Prompt> Restate the listing below word for word, and leave its pictures behind.

Exercise data>
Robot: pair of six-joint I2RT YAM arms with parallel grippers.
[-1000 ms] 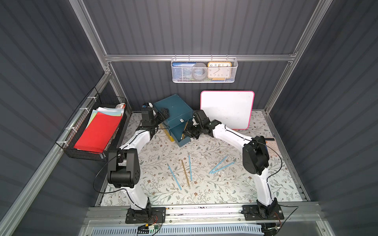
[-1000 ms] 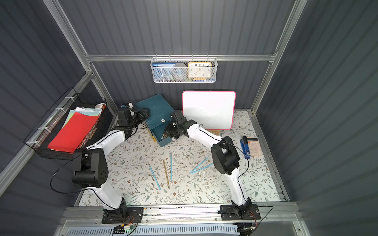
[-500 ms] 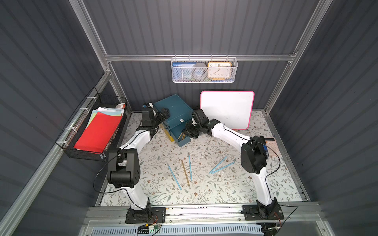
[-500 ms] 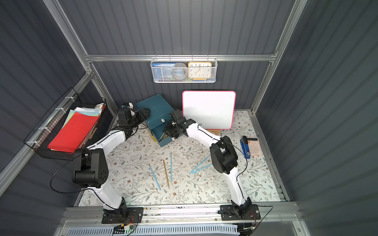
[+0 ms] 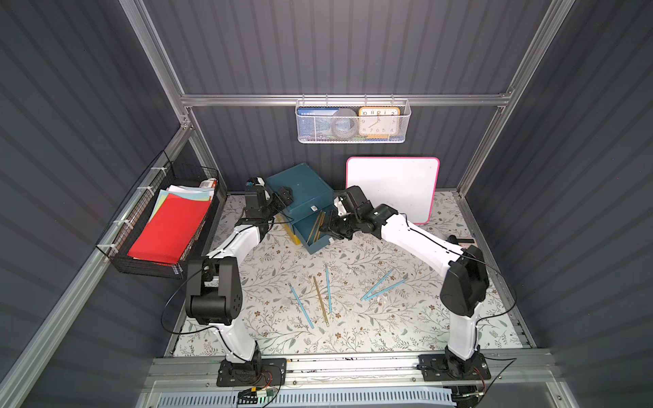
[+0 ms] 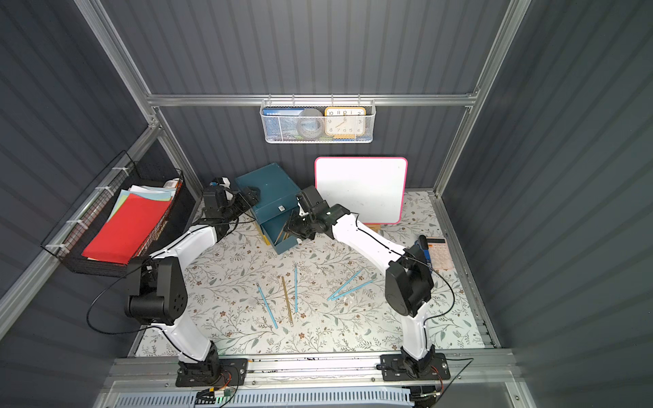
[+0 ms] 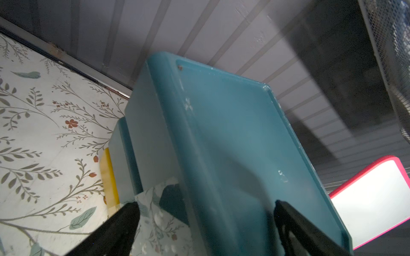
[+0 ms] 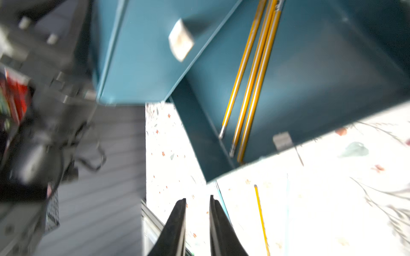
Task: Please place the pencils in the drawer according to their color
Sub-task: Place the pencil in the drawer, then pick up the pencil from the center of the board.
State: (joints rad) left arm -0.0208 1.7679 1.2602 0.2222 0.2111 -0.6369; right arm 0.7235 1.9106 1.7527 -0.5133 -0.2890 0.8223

Exercise output>
Robot: pair of six-joint I2RT YAM arms with parallel grippers.
[-1000 ms] 
[-1000 ms] 
[-500 ms] 
[-500 ms] 
[+0 ms] 
[+0 ms] 
[+0 ms] 
[+0 ms] 
Task: Please place the pencils in the drawer according to their color
Sub-task: Place the pencil in the drawer, then pick up the pencil from the center of the board.
State: (joints rad) left arm -0.0208 1.7679 1.2602 0.2222 0.2111 -0.6369; right arm 0.7235 1.9106 1.7527 -0.5133 -0.2890 0.8223

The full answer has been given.